## PROBLEM DETAILS
Each entry here needs to be given again exactly.
───── RECORDS FOR THE EXERCISE
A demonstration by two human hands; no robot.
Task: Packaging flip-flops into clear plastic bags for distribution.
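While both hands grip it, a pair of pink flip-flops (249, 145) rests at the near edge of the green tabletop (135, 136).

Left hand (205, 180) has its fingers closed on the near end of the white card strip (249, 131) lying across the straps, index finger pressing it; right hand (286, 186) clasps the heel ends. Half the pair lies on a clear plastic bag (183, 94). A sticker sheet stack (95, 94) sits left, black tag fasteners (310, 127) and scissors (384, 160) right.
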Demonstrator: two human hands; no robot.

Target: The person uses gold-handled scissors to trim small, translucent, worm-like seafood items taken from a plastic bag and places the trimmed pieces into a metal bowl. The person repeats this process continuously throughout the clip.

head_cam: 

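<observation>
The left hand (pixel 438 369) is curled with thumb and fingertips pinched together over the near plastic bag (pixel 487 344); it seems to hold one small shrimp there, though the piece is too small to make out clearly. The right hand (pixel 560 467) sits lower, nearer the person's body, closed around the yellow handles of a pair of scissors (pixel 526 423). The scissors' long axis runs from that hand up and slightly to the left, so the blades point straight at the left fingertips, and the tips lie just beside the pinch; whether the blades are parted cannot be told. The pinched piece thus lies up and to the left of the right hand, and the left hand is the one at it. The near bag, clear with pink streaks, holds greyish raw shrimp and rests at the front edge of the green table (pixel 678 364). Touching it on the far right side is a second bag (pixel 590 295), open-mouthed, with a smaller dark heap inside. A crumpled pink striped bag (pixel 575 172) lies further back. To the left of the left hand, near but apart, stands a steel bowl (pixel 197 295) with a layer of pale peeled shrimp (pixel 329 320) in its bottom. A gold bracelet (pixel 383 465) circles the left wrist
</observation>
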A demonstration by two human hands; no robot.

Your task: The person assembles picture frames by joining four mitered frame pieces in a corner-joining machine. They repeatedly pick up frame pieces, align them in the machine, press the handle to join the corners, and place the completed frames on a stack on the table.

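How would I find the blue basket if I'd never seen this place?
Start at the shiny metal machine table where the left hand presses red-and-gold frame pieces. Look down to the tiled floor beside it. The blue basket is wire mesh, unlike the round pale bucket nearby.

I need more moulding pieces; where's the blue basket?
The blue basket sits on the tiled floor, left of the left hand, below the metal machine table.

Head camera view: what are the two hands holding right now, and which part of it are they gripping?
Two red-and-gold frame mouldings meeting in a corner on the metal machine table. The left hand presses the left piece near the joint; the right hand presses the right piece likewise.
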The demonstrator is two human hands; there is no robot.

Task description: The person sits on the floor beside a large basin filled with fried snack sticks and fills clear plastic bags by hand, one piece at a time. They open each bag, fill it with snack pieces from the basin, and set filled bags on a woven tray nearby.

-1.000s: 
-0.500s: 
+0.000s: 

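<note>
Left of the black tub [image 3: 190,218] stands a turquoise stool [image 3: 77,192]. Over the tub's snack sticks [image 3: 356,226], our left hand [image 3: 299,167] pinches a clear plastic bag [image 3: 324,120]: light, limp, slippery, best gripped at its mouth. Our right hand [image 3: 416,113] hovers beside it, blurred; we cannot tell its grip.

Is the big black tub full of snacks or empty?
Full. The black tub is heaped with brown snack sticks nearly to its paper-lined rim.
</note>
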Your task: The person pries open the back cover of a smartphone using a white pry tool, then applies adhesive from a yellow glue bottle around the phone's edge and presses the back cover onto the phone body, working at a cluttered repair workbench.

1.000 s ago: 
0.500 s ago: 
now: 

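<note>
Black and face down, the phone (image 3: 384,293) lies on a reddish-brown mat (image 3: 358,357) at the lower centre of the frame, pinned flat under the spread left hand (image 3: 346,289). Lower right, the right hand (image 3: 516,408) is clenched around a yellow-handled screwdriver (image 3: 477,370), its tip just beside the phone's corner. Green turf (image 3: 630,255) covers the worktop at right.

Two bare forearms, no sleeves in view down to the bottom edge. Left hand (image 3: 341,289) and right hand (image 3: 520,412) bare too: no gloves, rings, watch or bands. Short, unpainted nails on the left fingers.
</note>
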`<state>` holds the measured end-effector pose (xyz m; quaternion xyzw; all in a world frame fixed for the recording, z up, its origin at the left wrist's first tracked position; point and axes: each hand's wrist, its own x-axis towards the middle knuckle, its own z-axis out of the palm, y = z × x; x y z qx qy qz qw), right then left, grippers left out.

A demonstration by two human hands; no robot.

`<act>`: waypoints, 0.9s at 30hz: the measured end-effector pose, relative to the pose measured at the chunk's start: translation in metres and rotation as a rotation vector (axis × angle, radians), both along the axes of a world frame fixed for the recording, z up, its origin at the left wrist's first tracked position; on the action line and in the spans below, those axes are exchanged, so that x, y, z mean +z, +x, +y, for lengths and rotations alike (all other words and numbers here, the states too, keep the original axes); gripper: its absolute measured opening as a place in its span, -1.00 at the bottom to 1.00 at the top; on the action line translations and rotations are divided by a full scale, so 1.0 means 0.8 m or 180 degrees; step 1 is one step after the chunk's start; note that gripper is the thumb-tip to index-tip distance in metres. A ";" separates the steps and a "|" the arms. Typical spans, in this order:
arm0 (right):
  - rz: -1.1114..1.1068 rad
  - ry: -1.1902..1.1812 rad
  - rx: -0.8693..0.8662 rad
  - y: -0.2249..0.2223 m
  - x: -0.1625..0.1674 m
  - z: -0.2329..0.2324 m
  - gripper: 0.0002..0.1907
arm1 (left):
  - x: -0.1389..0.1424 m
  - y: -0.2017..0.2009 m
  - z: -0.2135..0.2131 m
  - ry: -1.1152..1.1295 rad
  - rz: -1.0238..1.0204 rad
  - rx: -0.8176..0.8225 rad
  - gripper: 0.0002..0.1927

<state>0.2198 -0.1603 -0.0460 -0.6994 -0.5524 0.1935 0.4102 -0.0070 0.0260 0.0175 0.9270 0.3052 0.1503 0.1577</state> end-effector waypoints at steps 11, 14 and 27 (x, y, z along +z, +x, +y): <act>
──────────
## RESPONSE TO THIS TASK
A demonstration by two human hands; no robot.
Task: Packaging flip-flops into clear plastic bags for distribution.
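While both hands grip it, a pair of pink flip-flops (249, 145) rests at the near edge of the green tabletop (135, 136).

Left hand (205, 180) has its fingers closed on the near end of the white card strip (249, 131) lying across the straps, index finger pressing it; right hand (286, 186) clasps the heel ends. Half the pair lies on a clear plastic bag (183, 94). A sticker sheet stack (95, 94) sits left, black tag fasteners (310, 127) and scissors (384, 160) right.
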Demonstrator: two human hands; no robot.

Target: The person uses gold-handled scissors to trim small, translucent, worm-like seafood items taken from a plastic bag and places the trimmed pieces into a metal bowl. The person repeats this process continuously throughout the clip.

head_cam: 

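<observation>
The left hand (pixel 438 369) is curled with thumb and fingertips pinched together over the near plastic bag (pixel 487 344); it seems to hold one small shrimp there, though the piece is too small to make out clearly. The right hand (pixel 560 467) sits lower, nearer the person's body, closed around the yellow handles of a pair of scissors (pixel 526 423). The scissors' long axis runs from that hand up and slightly to the left, so the blades point straight at the left fingertips, and the tips lie just beside the pinch; whether the blades are parted cannot be told. The pinched piece thus lies up and to the left of the right hand, and the left hand is the one at it. The near bag, clear with pink streaks, holds greyish raw shrimp and rests at the front edge of the green table (pixel 678 364). Touching it on the far right side is a second bag (pixel 590 295), open-mouthed, with a smaller dark heap inside. A crumpled pink striped bag (pixel 575 172) lies further back. To the left of the left hand, near but apart, stands a steel bowl (pixel 197 295) with a layer of pale peeled shrimp (pixel 329 320) in its bottom. A gold bracelet (pixel 383 465) circles the left wrist
</observation>
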A demonstration by two human hands; no robot.

Your task: The person assembles picture frames by joining four mitered frame pieces in a corner-joining machine. They repeatedly pick up frame pieces, align them in the machine, press the handle to join the corners, and place the completed frames on a stack on the table.

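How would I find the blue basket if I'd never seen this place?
Start at the shiny metal machine table where the left hand presses red-and-gold frame pieces. Look down to the tiled floor beside it. The blue basket is wire mesh, unlike the round pale bucket nearby.

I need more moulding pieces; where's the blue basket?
The blue basket sits on the tiled floor, left of the left hand, below the metal machine table.

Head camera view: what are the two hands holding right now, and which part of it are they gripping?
Two red-and-gold frame mouldings meeting in a corner on the metal machine table. The left hand presses the left piece near the joint; the right hand presses the right piece likewise.
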The demonstrator is two human hands; there is no robot.

Task description: The person sits on the floor beside a large basin filled with fried snack sticks and fills clear plastic bags by hand, one piece at a time. They open each bag, fill it with snack pieces from the basin, and set filled bags on a woven tray nearby.

-1.000s: 
-0.500s: 
+0.000s: 

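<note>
Left of the black tub [image 3: 190,218] stands a turquoise stool [image 3: 77,192]. Over the tub's snack sticks [image 3: 356,226], our left hand [image 3: 299,167] pinches a clear plastic bag [image 3: 324,120]: light, limp, slippery, best gripped at its mouth. Our right hand [image 3: 416,113] hovers beside it, blurred; we cannot tell its grip.

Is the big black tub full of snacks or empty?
Full. The black tub is heaped with brown snack sticks nearly to its paper-lined rim.
</note>
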Your task: The person pries open the back cover of a smartphone using a white pry tool, then applies adhesive from a yellow glue bottle around the phone's edge and presses the back cover onto the phone body, working at a cluttered repair workbench.

1.000 s ago: 
0.500 s ago: 
now: 

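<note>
Black and face down, the phone (image 3: 384,293) lies on a reddish-brown mat (image 3: 358,357) at the lower centre of the frame, pinned flat under the spread left hand (image 3: 346,289). Lower right, the right hand (image 3: 516,408) is clenched around a yellow-handled screwdriver (image 3: 477,370), its tip just beside the phone's corner. Green turf (image 3: 630,255) covers the worktop at right.

Two bare forearms, no sleeves in view down to the bottom edge. Left hand (image 3: 341,289) and right hand (image 3: 520,412) bare too: no gloves, rings, watch or bands. Short, unpainted nails on the left fingers.
</note>
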`<state>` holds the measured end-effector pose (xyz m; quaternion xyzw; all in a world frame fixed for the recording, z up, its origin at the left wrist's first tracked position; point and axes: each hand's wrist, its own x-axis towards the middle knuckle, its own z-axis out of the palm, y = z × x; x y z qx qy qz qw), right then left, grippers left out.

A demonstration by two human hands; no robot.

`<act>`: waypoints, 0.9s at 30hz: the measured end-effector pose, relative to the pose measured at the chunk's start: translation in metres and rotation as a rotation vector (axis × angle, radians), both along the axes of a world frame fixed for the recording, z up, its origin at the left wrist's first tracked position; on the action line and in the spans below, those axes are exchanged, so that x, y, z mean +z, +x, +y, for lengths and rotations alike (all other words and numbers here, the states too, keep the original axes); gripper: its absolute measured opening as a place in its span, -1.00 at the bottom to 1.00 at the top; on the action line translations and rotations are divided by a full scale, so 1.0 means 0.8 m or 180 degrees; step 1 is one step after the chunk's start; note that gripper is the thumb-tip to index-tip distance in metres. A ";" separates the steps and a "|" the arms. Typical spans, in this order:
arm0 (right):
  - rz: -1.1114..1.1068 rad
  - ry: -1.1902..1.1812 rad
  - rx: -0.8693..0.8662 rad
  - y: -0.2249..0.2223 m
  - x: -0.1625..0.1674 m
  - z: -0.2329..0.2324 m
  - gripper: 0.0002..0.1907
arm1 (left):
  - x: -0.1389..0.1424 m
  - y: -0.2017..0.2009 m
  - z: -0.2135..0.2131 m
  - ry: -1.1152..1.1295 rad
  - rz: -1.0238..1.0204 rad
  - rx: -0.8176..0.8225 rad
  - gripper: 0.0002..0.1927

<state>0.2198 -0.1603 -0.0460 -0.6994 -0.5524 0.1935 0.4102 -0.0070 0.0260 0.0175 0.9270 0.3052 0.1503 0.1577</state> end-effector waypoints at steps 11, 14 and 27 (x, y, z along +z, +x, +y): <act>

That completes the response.